In the glutamate-glutamine cycle, astrocytic release of glutamine is transported into neurons to synthesize neurotransmitters glutamate or GABA and maintain glutamine/ glutamate pools [44] and redox balance. Glutamate dehydrogenase (GDH) catalyzes the interconversion of glutamate to α-ketoglutarate modulated by a redox sensitive site depending on NAD+/NADH levels [45]. Depletion of glutamate-glutamine and gamma-aminobutyric acid (GABA) were reported recently in normal aged human brains and cognitively impaired patients by magnetic resonance spectroscopy (MRS) [46]. These metabolites feed into α-ketoglutarate which functions as a critical NAD+/NADH-dependent substrate in the TCA cycle. We determined metabolic shifts in glutamate with aging as an important upstream substrate via GDH. Glutamine increased 7– 27% with age in both genotypes and genders (Fig. 4). Glutamate levels declined 7% with age in males of both genotypes, but female levels were unchanged (Fig. 4). GABA as a major inhibitory transmitter in the brain declined 14– 16% with age in females of both NTg and 3xTg-AD samples. N-acetylaspartyl glutamate (NAAG) decreased 9– 36% in both genders and N-acetylaspartate (NAA) declined 10– 23% with age in males of both genotypes (Fig. 4). Given that the brain levels of NAA correlate with cognitive function [47], the lower levels of NAAG and NAA may contribute to cognitive impairments in age and AD. Aspartate was detected with less significant shifts with age of both genotypes in female (p = 0.12) and male (p = 0.25) (figure not shown).

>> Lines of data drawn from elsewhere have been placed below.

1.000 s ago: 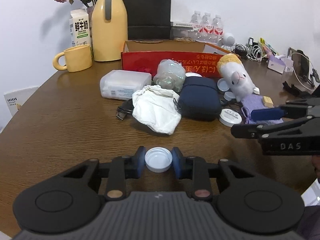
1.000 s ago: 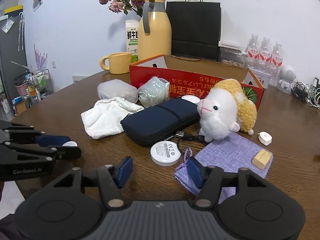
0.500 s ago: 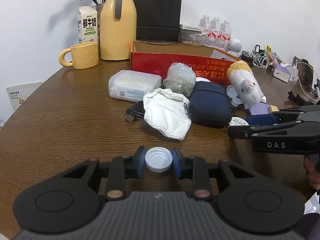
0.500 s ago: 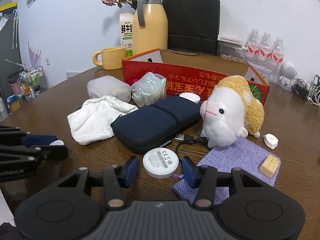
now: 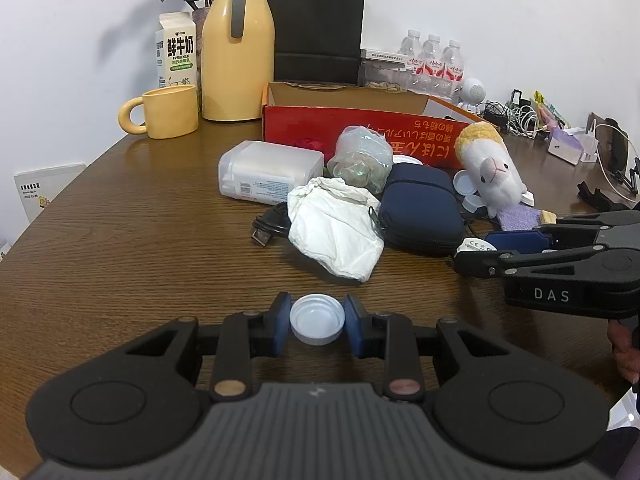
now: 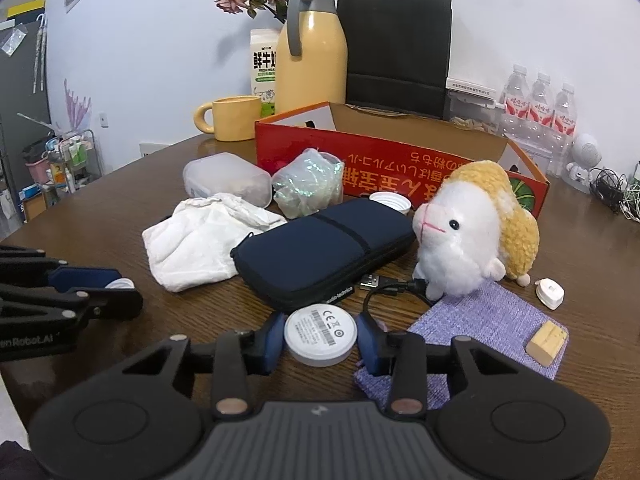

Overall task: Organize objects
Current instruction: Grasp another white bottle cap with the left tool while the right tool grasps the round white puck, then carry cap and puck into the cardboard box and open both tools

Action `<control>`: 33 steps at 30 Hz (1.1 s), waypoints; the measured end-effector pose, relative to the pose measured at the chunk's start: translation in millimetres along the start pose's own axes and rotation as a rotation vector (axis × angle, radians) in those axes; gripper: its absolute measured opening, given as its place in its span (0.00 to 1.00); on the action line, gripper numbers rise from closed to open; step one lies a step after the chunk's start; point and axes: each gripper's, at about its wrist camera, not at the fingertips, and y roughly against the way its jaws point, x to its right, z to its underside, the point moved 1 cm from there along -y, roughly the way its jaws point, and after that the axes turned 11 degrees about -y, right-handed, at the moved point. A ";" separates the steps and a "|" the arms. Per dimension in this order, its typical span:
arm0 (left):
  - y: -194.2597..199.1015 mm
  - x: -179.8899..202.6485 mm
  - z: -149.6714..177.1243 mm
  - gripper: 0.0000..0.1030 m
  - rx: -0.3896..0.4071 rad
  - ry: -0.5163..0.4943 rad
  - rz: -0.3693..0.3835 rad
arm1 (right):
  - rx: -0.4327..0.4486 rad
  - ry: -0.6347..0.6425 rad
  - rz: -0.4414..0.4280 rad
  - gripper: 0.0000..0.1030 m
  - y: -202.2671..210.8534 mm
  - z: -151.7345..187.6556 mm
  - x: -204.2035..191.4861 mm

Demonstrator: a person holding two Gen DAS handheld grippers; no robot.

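**Spotter:** Tongs first; your left tongs (image 5: pixel 317 323) are clamped on the white bottle cap (image 5: pixel 317 324), low in the centre of the left wrist view, open side up, just above the table (image 5: pixel 120 240); your right tongs (image 6: pixel 320 338) are closing around the white round puck (image 6: pixel 320 336), low centre of the right wrist view, which sits between the pads while the left pad looks at its rim and the right pad looks a hair off.

**Operator:** How will the puck behave when you lift it?

**Spotter:** You should expect it to be light and rigid, with a smooth plastic rim that could slip; so keep the pads on opposite sides of the rim, across its widest line, and squeeze evenly; too far toward the near or far edge and it may squirt out.

**Operator:** Anything crowding it?

**Spotter:** Yes; the dark blue pouch (image 6: pixel 324 248) lies just above it in the frame, a black cable (image 6: pixel 394 286) loops to its upper right, and the purple cloth (image 6: pixel 492 324) sits to the right under your right finger; you will want to lift straight up so nothing drags; the red cardboard box (image 6: pixel 400 160) in the upper middle looks the likely place for both pieces, though that is my guess.
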 end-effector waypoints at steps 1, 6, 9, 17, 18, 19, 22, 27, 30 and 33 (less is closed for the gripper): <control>0.1 0.0 -0.3 0.29 0.000 0.000 0.000 | 0.003 -0.001 0.000 0.37 0.9 0.3 -0.2; 3.3 0.4 -2.0 0.28 0.016 0.001 -0.004 | 0.027 -0.009 -0.002 0.37 7.9 0.0 1.8; 7.4 1.0 -4.8 0.28 0.031 -0.002 -0.007 | 0.043 -0.010 -0.007 0.37 12.5 -0.8 2.5; 16.5 -2.8 -28.2 0.28 0.109 -0.012 -0.017 | 0.119 0.000 -0.016 0.37 28.7 -13.2 3.2; 16.6 -3.2 -33.9 0.28 0.123 -0.015 -0.017 | 0.132 0.005 -0.018 0.37 30.1 -16.3 3.3; 16.6 -3.8 -38.7 0.28 0.136 -0.017 -0.017 | 0.143 0.009 -0.021 0.37 31.0 -19.7 3.4; 14.4 -6.2 -56.1 0.28 0.178 -0.016 -0.026 | 0.177 0.023 -0.015 0.37 31.0 -31.4 4.2; 6.5 -12.8 -90.1 0.28 0.244 -0.007 -0.040 | 0.236 0.027 -0.001 0.37 27.6 -58.4 9.5; -3.1 -17.2 -109.2 0.28 0.272 0.002 -0.049 | 0.264 0.010 0.005 0.37 22.0 -76.6 16.2; -14.9 -18.8 -129.8 0.28 0.282 -0.001 -0.048 | 0.279 -0.004 0.007 0.37 12.5 -96.4 24.2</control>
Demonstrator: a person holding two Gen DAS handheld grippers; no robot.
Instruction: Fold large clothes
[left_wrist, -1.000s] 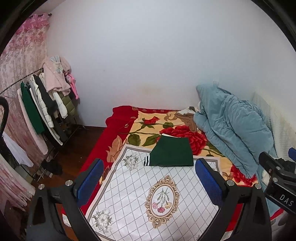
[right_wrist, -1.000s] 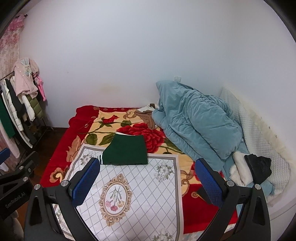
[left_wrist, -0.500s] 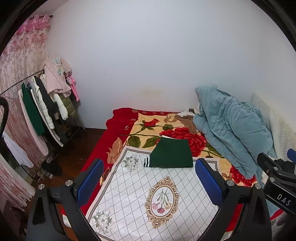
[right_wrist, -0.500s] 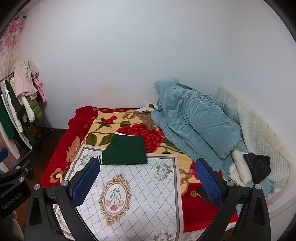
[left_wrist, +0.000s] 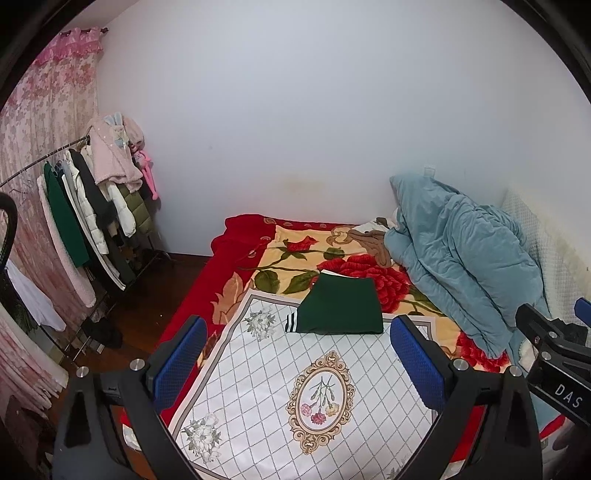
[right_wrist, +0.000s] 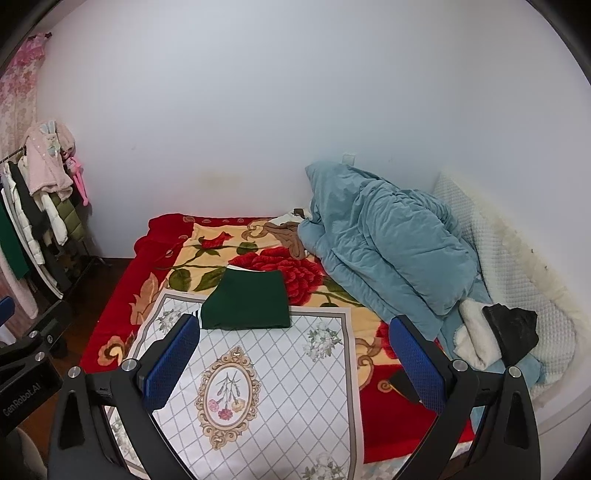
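Note:
A dark green garment (left_wrist: 341, 308) lies folded into a flat rectangle on the bed, at the far edge of a white diamond-patterned cloth (left_wrist: 280, 387); a striped cuff shows at its left corner. It also shows in the right wrist view (right_wrist: 245, 304). My left gripper (left_wrist: 299, 363) is open and empty, held above the white cloth, short of the garment. My right gripper (right_wrist: 291, 363) is open and empty, also back from the garment.
A red floral blanket (left_wrist: 295, 254) covers the bed. A heaped blue quilt (right_wrist: 384, 243) lies at the right, with white and black clothes (right_wrist: 495, 328) beside it. A clothes rack (left_wrist: 85, 218) stands at the left by the wall.
Both grippers have drawn back and up slightly from the bed; the folded garment has not moved.

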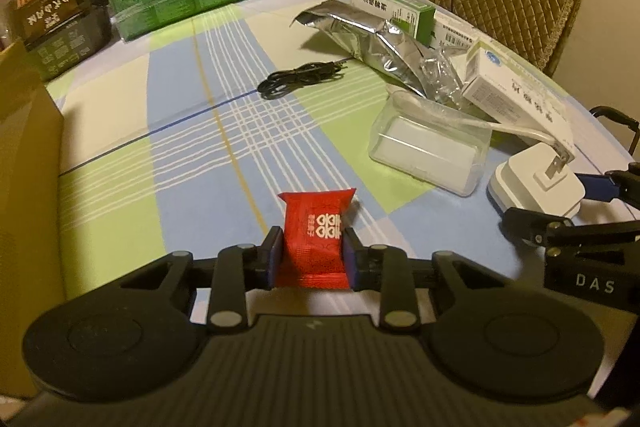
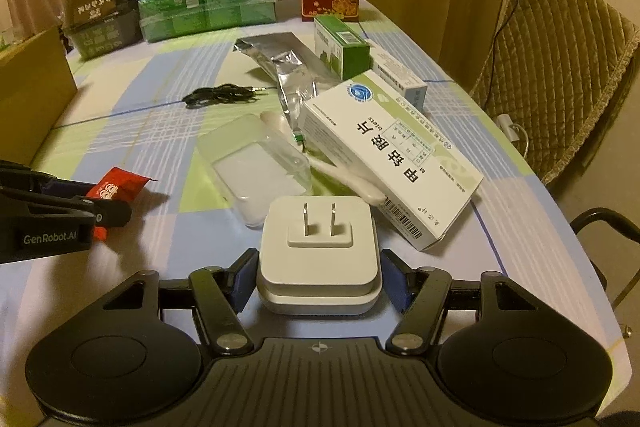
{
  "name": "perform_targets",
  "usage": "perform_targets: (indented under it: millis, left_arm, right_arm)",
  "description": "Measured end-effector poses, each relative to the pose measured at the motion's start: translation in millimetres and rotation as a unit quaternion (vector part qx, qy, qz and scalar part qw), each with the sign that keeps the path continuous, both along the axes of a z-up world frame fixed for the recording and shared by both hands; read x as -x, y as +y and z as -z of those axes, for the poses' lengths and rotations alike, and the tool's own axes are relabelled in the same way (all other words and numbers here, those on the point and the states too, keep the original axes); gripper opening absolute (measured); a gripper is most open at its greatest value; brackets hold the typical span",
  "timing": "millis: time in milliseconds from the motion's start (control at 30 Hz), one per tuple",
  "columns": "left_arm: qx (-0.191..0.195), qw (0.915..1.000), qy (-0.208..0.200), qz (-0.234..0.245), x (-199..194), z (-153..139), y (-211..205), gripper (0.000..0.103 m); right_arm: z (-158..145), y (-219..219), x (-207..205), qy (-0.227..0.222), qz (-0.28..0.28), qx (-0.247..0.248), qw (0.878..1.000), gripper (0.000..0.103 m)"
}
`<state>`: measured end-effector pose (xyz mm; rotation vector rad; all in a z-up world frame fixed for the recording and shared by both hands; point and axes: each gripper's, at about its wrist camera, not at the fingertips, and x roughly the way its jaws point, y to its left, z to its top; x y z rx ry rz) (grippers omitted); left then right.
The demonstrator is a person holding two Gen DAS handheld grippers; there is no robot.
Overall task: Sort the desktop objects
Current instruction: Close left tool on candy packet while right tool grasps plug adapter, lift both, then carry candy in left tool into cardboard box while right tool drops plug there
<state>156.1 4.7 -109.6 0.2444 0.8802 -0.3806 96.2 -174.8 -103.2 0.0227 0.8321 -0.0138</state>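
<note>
Both of your wrist cameras are looking steeply down along their jaws, close over the surface (image 1: 200, 131), toward the far boxes, both taking in the charger (image 2: 320, 251) and red packet (image 1: 314, 239).

Both grippers are matte black, with round discs behind ribbed bodies, silver rivets and blue pads; the left gripper (image 2: 100, 217) reads "GenRobot.AI", the right gripper (image 1: 568, 203) "DAS".
</note>
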Motion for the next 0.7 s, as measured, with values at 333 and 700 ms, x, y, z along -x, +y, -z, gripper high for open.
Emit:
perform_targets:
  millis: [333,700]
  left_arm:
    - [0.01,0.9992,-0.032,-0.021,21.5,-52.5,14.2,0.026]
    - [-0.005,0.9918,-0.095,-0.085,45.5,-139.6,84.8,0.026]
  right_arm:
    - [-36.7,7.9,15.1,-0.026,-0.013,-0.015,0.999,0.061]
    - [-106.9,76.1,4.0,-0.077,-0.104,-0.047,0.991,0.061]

Our results are in accordance with decreased glutamate neurotransmission in AD patients [48]. Taken together, these shifts in glutamate metabolism with age may impair neuronal transmission.

Increased fatty acid metabolites with age

During energetic shortage with lower glucose intake or lower ATP generation via glycolysis and the TCA cycle, fatty acids undergo β-oxidation with production of acetyl-CoA and NADH to power energy production and maintain redox balance [49]. Carnitine is conjugated to fatty acids for transport into mitochondria. Figure 3 shows that metabolites of butyrylcarnitine (C4) and propionylcarnitine (C3) in the short chain fatty acid pathway increased with age 1.2– 2.9-fold in female and 1.1– 1.8-fold in male as their dehydrogenase consumes NAD+ to provide acetyl-CoA and NADH inputs. Compared to NTg, in old age, the AD genetic load increased levels of butyrylcarnitine (C4) 77% in female and 28% in male. Other metabolites of carnitine metabolism including carnitine and acetylcarnitine (C2) showed 1.5 to 2.5-fold elevations with aging in both NTg and 3xTg-AD samples (not shown, p < 0.05). To globally view fatty acid metabolites, their direction and magnitude were clustered to demonstrate a wide range of age-related increases with both genotypes and genders (Fig. 5). Each metabolite with a significant age-associated (gender and genotype) shift by two-way ANOVA is shown. After calculation of Euclidean distances and clustering distances, the heatmap pattern showed a strong age effect for upregulation of fatty acid metabolism (x-axis). After clustering of the levels of fatty acids, we observed a strong age effect that drove 2-fold elevations of fatty acids (Fig. 5). Further, AD genetic load drove 21– 22% more elevations of fatty acid metabolism in old 3xTg-AD samples compared to those of NTg for both female (p < 10-23) and male (p < 10-17) samples. The age and AD upregulation in fatty acid metabolism drove 1.8 to 2.6-fold elevations of acetyl-CoA in old versus young neurons as a final product of fatty acid β-oxidation for entry into the TCA cycle (Fig. 3). The global upregulation in fatty acid metabolism with age suggests an age-related demand for more energetically dense substrates than carbohydrates to generate maximum NADH from 3-hydroxyacyl-CoA dehydrogenase or impairment the TCA cycle to use the resulting CoA with aging [50]. Furthermore, the greater upregulation in fatty acid metabolism in 3xTg-AD old brains compared to old NTg suggests a greater demand for energy in the aged 3xTg-AD brains. Elevation of numerous fatty acids with age and AD together with their carnitine conjugates could supply energy by their β-oxidation.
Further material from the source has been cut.